Beyond pension fund management, we also support your company in navigating the broader landscape of Swiss employment law and social security obligations. This includes everything from ensuring compliance with mandatory social insurance contributions to advising on employee benefits and payroll accounting. Nexova provides a truly comprehensive approach to employee financial management.

By partnering with Nexova, your company gains access to industry expertise, strategic guidance, and efficient administrative support, making pension fund management easier, more compliant, and financially sustainable.

Why wait? Contact us today for a free consultation and discover how we can simplify your company’s pension management.

FAQ

Answers at a click

Who is required to have a pension fund in Switzerland?

Employers must provide a pension fund for employees who:

– Are subject to AHV (applies from 1st January of the year after they turn 17).
– Earn more than CHF 22,680 per year (as of 2025).
– Have an indefinite contract or a fixed-term contract longer than three months.

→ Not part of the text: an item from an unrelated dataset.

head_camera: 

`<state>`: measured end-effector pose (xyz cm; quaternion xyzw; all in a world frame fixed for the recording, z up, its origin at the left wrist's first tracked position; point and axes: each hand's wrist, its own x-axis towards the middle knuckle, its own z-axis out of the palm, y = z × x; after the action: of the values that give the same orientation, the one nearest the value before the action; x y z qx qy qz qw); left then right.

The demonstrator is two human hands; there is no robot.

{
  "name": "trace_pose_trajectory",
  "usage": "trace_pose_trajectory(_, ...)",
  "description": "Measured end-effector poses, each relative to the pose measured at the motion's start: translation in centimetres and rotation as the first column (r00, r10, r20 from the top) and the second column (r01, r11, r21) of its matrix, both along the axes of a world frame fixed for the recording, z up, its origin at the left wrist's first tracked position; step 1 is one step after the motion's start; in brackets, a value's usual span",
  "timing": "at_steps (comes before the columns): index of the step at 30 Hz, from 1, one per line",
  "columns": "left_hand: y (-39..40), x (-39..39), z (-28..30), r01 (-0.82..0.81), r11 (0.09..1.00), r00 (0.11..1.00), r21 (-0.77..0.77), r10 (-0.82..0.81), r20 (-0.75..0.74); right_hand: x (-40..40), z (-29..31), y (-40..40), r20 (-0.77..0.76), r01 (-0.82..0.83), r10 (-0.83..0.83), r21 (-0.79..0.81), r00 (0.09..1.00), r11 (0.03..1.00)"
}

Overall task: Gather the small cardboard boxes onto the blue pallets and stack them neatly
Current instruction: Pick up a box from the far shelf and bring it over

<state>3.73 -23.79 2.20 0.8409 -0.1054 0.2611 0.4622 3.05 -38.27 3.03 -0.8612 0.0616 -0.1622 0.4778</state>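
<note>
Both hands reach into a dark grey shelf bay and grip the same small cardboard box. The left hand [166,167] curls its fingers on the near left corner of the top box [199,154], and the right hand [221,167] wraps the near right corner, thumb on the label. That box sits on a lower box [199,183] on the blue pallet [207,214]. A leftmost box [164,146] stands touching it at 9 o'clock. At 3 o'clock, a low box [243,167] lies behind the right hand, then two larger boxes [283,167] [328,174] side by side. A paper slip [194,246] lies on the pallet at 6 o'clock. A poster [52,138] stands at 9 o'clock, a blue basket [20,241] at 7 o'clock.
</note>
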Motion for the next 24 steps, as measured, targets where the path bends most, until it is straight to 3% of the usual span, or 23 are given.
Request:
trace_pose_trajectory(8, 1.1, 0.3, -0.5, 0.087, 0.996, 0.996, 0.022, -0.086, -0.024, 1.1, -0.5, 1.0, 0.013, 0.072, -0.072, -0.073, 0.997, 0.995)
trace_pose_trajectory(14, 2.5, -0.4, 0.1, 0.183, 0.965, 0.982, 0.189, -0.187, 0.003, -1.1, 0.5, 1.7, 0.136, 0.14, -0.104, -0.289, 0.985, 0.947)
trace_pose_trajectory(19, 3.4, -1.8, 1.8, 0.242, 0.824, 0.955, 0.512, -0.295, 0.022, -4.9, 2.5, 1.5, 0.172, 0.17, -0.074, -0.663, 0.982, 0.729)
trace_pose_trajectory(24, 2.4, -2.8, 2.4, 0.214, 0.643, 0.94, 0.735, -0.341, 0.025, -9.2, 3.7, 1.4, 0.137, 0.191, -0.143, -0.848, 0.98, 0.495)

Self-employed individuals are not required to have a pension fund but may voluntarily opt into one.

If my company is part of a professional association, am I required to use its pension fund?

Not necessarily. While some professional associations require their members to participate in their occupational pension scheme, in many cases, companies are allowed to opt out and choose a different pension provider. However, the specific rules depend on the association’s statutes and agreements. Employers should review their contractual obligations and, if needed, consult a legal expert or pension advisor before making a switch.

How quickly must employers join a pension fund after their obligation comes into effect?

Employers join a registered pension fund as soon as they become subject to the mandatory occupational pension obligation. This means that once an employee earns more than CHF 22,680 per year (as of 2025) and has a contract exceeding three months, the employer is required to register with a pension fund without delay.
The AHV compensation fund conducts checks to ensure compliance. If an employer is found to be non-compliant, they will receive a formal request to join a pension fund within two months.
(Art. 11 BVG)

What happens if a company fails to meet its obligations?

Companies that do not comply with mandatory pension fund requirements risk:

Financial penalties imposed by supervisory authorities.
– Legal liability for unpaid contributions, which may need to be paid retroactively.
– Reputational damage that could impact employee trust and business operations.

The AHV office and pension fund regulators monitor compliance. Failure to comply results in the AHV compensation fund reporting the employer to the BVG Substitute Occupational Pension Fund, which will automatically register the company retroactively. Employers who deliberately evade this requirement or attempt to bypass registration may face legal consequences, as non-compliance is considered a criminal offense.

Can self-employed individuals opt into a pension fund?

Yes, self-employed individuals can voluntarily join a pension fund, but they are not required to do so. They have the option to:

– Join a professional association’s pension fund, if available.
– Contribute to the BVG Substitute Occupational Pension Fund, which is open to all self-employed persons.
– Set up a private 3rd pillar retirement savings plan to supplement their future income.

Do pension funds have an official certification or quality assurance?

Switzerland does not have a single certification of quality for pension funds, but pension funds must comply with BVG (Swiss Occupational Pensions Act) regulations.